• Your objective
A word-for-word copy of the listing is required, and it must contain no pictures.

• Recorded data
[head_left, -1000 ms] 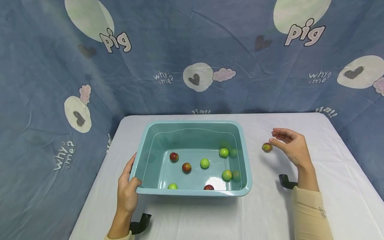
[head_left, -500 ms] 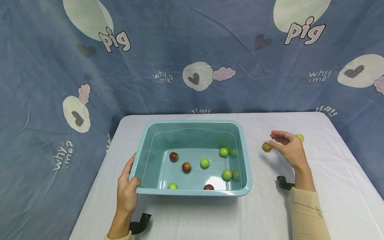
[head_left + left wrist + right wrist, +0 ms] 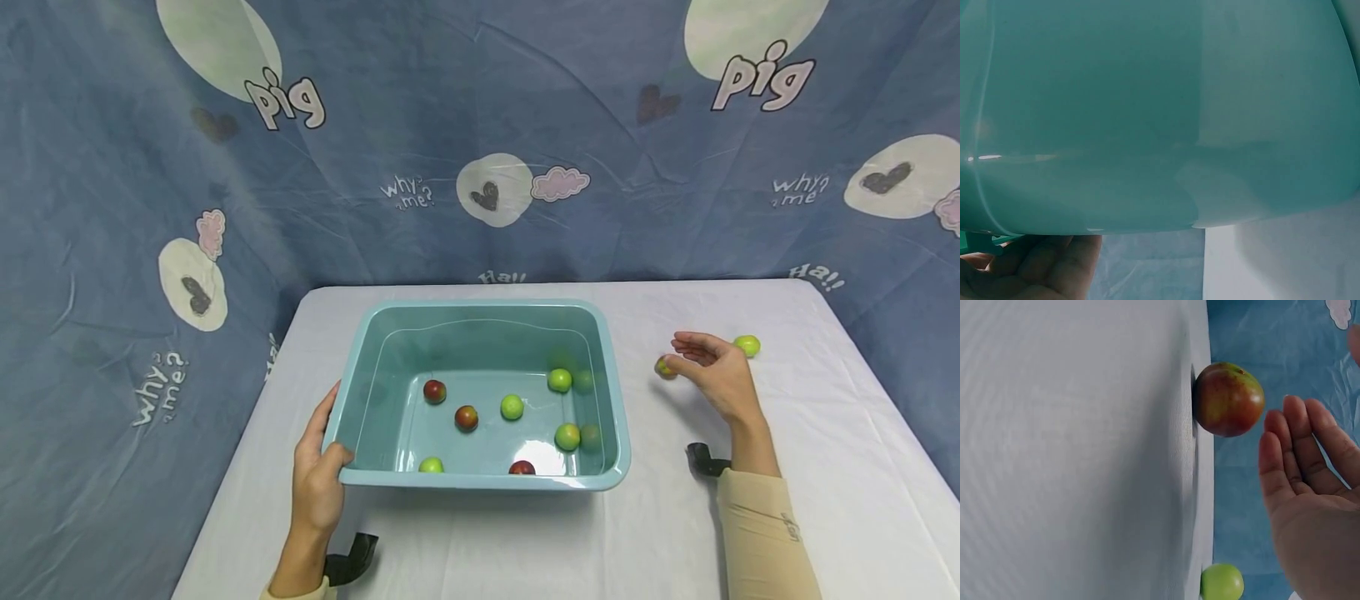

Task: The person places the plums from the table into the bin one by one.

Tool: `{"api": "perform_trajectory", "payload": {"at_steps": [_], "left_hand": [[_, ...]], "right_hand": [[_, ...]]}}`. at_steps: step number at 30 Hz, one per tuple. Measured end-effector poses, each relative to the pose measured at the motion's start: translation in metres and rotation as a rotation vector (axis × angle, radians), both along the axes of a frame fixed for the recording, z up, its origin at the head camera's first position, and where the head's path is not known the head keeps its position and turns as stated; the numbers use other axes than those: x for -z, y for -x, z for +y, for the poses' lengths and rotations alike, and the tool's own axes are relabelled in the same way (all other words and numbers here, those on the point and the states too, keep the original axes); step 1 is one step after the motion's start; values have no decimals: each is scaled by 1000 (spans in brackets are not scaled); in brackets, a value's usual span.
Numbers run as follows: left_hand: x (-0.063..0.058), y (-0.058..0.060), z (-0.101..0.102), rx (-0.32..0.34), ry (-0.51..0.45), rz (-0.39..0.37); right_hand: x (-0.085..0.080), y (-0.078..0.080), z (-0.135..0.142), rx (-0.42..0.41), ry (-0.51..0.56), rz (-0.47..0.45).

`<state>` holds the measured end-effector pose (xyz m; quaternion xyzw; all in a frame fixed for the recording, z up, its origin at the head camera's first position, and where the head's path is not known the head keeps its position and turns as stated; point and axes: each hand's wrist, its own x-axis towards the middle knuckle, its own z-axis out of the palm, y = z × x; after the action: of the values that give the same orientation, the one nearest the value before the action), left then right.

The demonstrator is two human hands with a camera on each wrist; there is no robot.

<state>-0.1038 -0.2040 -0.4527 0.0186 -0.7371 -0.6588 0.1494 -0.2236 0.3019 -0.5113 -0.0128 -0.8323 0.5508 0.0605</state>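
My left hand grips the left side of a teal plastic basin, thumb over the rim. In the left wrist view the basin's wall fills most of the picture, with curled fingers under its edge. To the right of the basin, my right hand hovers over a small round red-and-green fruit, partly covering it in the head view. The right wrist view shows that fruit resting on the table, the bent fingers beside it with a gap. A green fruit lies just behind this hand.
Inside the basin lie several small fruits, some red, some green. A white cloth covers the table. Blue printed fabric hangs behind it. Black curved pieces sit at both wrists.
My right hand has moved slightly left and towards me, covering more of the red-and-green fruit and uncovering the green one behind it. The left hand and basin stay put.
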Motion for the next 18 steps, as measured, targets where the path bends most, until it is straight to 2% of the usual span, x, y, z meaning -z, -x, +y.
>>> {"api": "perform_trajectory", "payload": {"at_steps": [5,13,18], "left_hand": [[0,0,0,3,9,3],[0,0,1,-1,3,-1],[-1,0,0,-1,11,2]], "right_hand": [[3,0,0,11,-19,-15],[8,1,0,33,-132,-44],[13,2,-1,36,-160,-46]]}}
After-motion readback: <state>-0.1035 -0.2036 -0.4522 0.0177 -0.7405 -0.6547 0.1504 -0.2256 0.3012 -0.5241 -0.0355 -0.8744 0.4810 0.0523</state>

• Answer for this exercise
[head_left, -1000 ms] 
[head_left, -500 ms] 
[head_left + left wrist + right wrist, +0 ms] 

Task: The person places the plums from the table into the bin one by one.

Tool: `{"api": "perform_trajectory", "payload": {"at_steps": [_], "left_hand": [[_, ...]], "right_hand": [[_, ...]]}}`. at_steps: step number at 30 Hz, one per tuple. Measured end-effector poses, each relative to the pose measured at the motion's start: translation in metres and rotation as a rotation vector (axis × angle, radians), both along the axes of a frame fixed for the recording, z up, its origin at the head camera's first position, and where the head's path is not known the head keeps its position and turns as stated; the numbers use other axes than those: x for -z, y for -x, z for +y, for the poses' lengths and rotations alike, and the tool's own axes are relabelled in the same way (all other words and numbers here, those on the point and the states too, keep the original axes); step 1 is one step after the motion's start; values have no decimals: each is scaled by 1000 (spans in brackets are not scaled); in brackets, a value's usual span.
Numbers run as follows: left_hand: x (-0.063..0.058), y (-0.058..0.060), z (-0.101..0.102), rx (-0.32..0.34), ry (-0.51..0.45), rz (-0.39..0.37); right_hand: x (-0.085..0.080), y (-0.078..0.080), z (-0.135..0.142), rx (-0.42..0.41), ry (-0.51..0.56), rz (-0.47..0.45).

`<state>` holds the measured end-effector pose (xyz m; quaternion xyzw; all in a frame fixed for the recording, z up, its origin at the head camera's first position, and where the head's path is not known the head keeps its position and turns as stated; point and axes: each hand's wrist, its own x-axis towards the middle knuckle, its own z-axis out of the palm, y = z × x; after the action: of the values that give the same orientation, the one nearest the value before the action), left then right.

The demonstrator is two human hands with a camera on each wrist; there is no robot.

<state>-0.1038 -0.2040 -0.4527 0.0186 -0.7371 -0.6588 0.1494 -0.2236 0.3019 -0.5113 -0.0128 -0.8323 0.5508 0.0605</state>
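My left hand grips the left side of a teal plastic basin, thumb over the rim. In the left wrist view the basin's wall fills most of the picture, with curled fingers under its edge. To the right of the basin, my right hand hovers over a small round red-and-green fruit, partly covering it in the head view. The right wrist view shows that fruit resting on the table, the bent fingers beside it with a gap. A green fruit lies just behind this hand.
Inside the basin lie several small fruits, some red, some green. A white cloth covers the table. Blue printed fabric hangs behind it. Black curved pieces sit at both wrists.
My right hand has moved slightly left and towards me, covering more of the red-and-green fruit and uncovering the green one behind it. The left hand and basin stay put.
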Motion for the next 18 steps, as measured, targets where the path bends most, until it is straight to 2% of the usual span, x, y, z meaning -z, -x, +y.
>>> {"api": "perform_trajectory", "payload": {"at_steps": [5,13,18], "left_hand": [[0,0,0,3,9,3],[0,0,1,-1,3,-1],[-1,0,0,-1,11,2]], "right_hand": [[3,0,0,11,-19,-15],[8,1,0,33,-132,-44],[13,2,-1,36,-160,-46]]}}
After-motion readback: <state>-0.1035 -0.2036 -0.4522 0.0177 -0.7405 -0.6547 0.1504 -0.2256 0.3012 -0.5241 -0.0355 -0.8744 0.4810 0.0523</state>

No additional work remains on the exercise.